From what I've observed in the past few years even inside Germany things have been -thankfully- easing up.

hhp

ralf h.'s picture

Of course no typefaces are forbidden in Germany! :-)

Still, the association of blackletter and Nazi regime remains and that’s what makes them hard to use.
Seeing an old rural tavern sign set in blackletter is no problem, as well as a fancy and colorful parfum ad or CD cover.
But if you set a regular black headline in a blackletter typeface, it's hard for a German not to make the association with radical right politics.
I am currently setting a German typography magazine with blackletter headlines. Still feels strange. Even though I and my readers know that the connection of blackletter and Nazi regime is purely artificial. I gave the headlines a blue gradient to relieve my discomfort. ;-) This way it looks less like 1930s propaganda.

danielsabino's picture

Yeah, I understand. But that's really sad once Blackletters are (to my taste) more beautiful when in black color. I hope this feeling disappear in future German generations. The more we use it in different contexts, the faster it will disappear. Let's free those beautiful letterforms ;)

danielsabino's picture

Note: in my first post I was referring specifically to those "jackboot grotesk", not Blackletters in general.

John Hudson's picture

I gave the headlines a blue gradient to relieve my discomfort. ;-) This way it looks less like 1930s propaganda.

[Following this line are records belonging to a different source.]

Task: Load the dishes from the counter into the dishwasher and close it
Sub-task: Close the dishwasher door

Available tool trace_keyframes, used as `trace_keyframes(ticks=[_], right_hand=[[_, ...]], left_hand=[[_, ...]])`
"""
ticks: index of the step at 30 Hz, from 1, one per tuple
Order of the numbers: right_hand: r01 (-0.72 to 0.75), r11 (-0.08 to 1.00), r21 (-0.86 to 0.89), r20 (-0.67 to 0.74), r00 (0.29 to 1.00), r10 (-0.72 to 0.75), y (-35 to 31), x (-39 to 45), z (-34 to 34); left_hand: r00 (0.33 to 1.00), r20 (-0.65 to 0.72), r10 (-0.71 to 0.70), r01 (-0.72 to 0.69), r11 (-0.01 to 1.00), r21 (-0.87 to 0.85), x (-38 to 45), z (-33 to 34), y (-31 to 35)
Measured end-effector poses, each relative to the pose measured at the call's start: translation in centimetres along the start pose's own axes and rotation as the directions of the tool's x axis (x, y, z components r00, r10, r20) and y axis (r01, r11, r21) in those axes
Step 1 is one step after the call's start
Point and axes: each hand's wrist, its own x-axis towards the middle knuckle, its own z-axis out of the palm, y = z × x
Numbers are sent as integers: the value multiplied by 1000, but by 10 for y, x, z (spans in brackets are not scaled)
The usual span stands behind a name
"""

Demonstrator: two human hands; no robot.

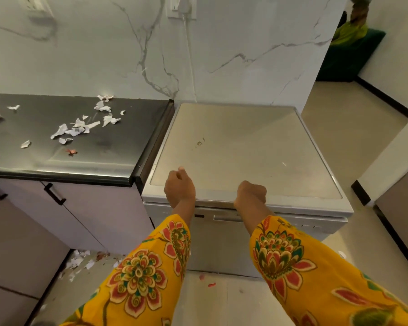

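A white dishwasher (240, 147) stands to the right of the dark counter (123, 142), and its door (222, 245) sits flush and shut. My left hand (179, 187) hovers over the front left of the dishwasher's top, fingers curled, nothing in it. Over the top's front edge, above the door handle (224, 218), my right hand (251, 192) is balled into a fist, also holding nothing. No dish shows on the counter or on the dishwasher's top.
Torn paper scraps (78, 129) lie scattered over the counter, and more scraps (80, 262) litter the floor by the cabinet base. Cabinet doors with black handles (54, 194) are at the left. A marble wall stands behind; open floor runs off to the right.
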Motion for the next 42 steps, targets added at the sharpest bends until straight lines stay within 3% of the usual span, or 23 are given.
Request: trace_keyframes(ticks=[3,6,11,14,18,30,35,42], right_hand=[[96,981,166,-35,995,-91,-26,-19,7],[325,940,102,-63,945,-320,-54,-37,12],[632,773,-58,-67,770,-635,-91,-52,36],[731,672,-117,-80,668,-740,-114,-55,53],[787,588,-188,-90,582,-808,-148,-59,77],[850,400,-342,-97,392,-915,-234,-91,125],[843,376,-386,-129,354,-926,-275,-109,147],[834,340,-435,-54,353,-934,-294,-114,155]], left_hand=[[971,-31,238,-235,969,81,14,-14,20],[913,-47,405,-398,910,118,32,-24,38],[784,-58,617,-601,780,175,66,-41,60],[738,-25,675,-653,722,230,93,-50,71],[619,-30,785,-757,606,245,133,-58,84],[530,136,837,-840,497,216,234,-92,114],[474,152,867,-866,429,257,280,-110,128],[441,144,886,-880,395,262,300,-113,139]])
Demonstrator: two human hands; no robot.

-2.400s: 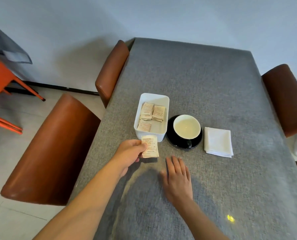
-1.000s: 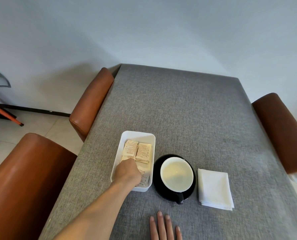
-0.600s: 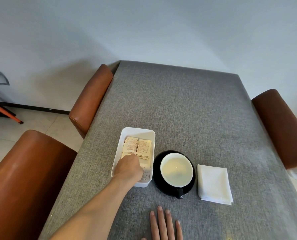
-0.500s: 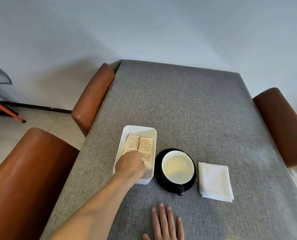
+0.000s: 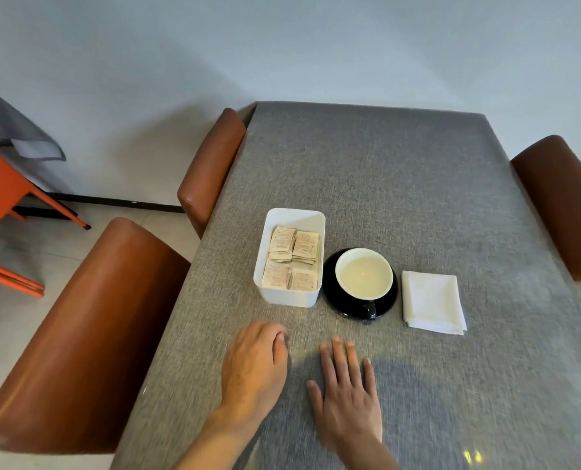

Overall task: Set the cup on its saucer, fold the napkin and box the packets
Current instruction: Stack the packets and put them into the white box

The design of the book Fraktur mon amour also cleverly subverted the National Socialist associations of blackletter.

danielsabino's picture

Well remembered, but this is also sad once this book is in German language only and they have no plans to translate it to english. Even so I am willing to buy it. An Oscar for anyone to translate it.

Richard Fink's picture

All the frantic fascist font-captains, united in common hatred of the common people and horror at the rising tide of the mass revolutionary movement, have turned to typefaces to legalize their own destruction of proletarian organizations, and rouse the agitated petty-bourgeoise to chauvinistic fervor on behalf of the fight against the revolutionary way!